Back in the day when the electric mixer was yet to be invented, I wonder how people discovered that you have to beat your butter and sugar really hard to make a successful butter cake. Then when it was established that you do have to beat it real hard, I can’t imagine doing it by hand every time you feel like homemade butter cake.

My granny is a self-taught cook and she usually succeed in whatever she attempts to cook after watching someone else do it. She remembers every detail of every recipe by memory, until today! Plus, she never depended on any kind of measurements for her recipes or the “stir in one direction” or “eggs and flour alternately”. She goes by the “look and feel” method and it works everytime. She is such a talented cook like that.

This is the butter cake recipe in which she used to make birthday cakes for my mom, aunties and uncles every year  without fail when they were kids. Armed only with her bare hands and a large stove top um….”steamer”. As a result, my mom, aunties and uncles are all big fans of butter cakes ’til today. Real rich homemade butter cakes that is.

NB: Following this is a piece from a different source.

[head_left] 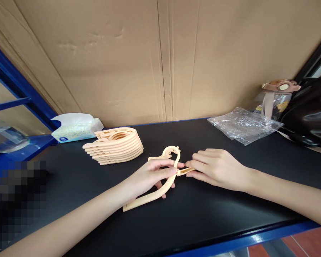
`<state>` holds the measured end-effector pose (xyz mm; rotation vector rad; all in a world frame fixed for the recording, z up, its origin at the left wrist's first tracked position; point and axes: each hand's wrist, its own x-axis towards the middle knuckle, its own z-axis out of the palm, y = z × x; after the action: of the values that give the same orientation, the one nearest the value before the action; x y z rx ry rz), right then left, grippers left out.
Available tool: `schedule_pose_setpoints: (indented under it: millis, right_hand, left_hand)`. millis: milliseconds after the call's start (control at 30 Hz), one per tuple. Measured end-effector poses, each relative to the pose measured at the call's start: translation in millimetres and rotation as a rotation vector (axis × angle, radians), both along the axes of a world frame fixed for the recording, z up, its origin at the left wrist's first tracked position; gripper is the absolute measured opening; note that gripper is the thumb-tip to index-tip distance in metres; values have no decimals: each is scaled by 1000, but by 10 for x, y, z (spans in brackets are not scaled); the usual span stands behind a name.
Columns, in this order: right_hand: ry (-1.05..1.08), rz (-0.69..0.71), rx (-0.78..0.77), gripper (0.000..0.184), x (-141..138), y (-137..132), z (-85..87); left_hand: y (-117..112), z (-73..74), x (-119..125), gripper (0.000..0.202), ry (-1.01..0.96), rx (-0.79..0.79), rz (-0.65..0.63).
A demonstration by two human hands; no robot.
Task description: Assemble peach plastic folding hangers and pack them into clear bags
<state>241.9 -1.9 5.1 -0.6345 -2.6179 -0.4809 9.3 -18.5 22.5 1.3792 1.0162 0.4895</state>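
Observation:
A peach plastic folding hanger (160,191) lies on the black tabletop (203,214) in front of me. My left hand (149,175) grips it near its middle joint, fingers closed around the curved arm below the hook (171,152). My right hand (216,167) pinches the hanger's other arm (186,171), a short flat piece sticking out to the right, with the fingers pressed together. To the back left rests a stack of several matching peach hangers (115,145), folded.
A tissue pack (75,128) sits at the back left beside a blue frame (18,89). A crumpled clear plastic bag (243,125), a lidded drinking bottle (276,96) and a black bag (310,110) stand at the back right. Cardboard (160,57) lines the back.

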Motion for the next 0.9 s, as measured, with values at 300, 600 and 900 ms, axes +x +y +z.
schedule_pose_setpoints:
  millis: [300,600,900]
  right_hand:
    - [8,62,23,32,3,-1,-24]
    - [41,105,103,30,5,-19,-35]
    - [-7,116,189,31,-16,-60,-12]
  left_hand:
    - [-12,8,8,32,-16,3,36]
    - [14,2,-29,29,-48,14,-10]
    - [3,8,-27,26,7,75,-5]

Luckily for me, I have an electric mixer to make things much simpler and my granny passed me her recipe for a very basic but delicious and fluffy butter cake. “It stays soft even overnight!” she used to tell me. And it does! This is what I usually make when I am craving for some good ‘ol butter cake. This post features the time I made it with chocolate marble, a little bit fancy ;)

Ingredients

  • 250 grams butter (1 block) - soft at room temperature
  • 1 cup sugar
  • 2 cups self-raising flour – sifted
  • 4 medium eggs
  • Approximately half a cup of milk
  • 1 tablespoon vanilla essence
  • 1-2 tablespoons cocoa powder (optional)

Method

  1. Preheat oven to 160 degree Celcius.
  2. Put butter and sugar in a large mixing bowl, beat on high-speed until pale and fluffy.
  3. Crack in eggs, one at a time, beating in with the mixer after each addition.
  4. Add in vanilla essence and mix through.
  5. Using a spatula, fold in flour in 4-5 batches until fully incorporated.
  6. Fold in milk, a little at a time until batter slides off the spatula easily when scooped up and tilted.
  7. For plain butter cake, pour batter into cake pan and bake for an hour or until a skewer inserted at the center comes out dry.
  8. For chocolate marble butter cake, mix 2-3 tablespoon batter with cocoa powder and swirl it into the rest of the batter in the cake pan before baking it.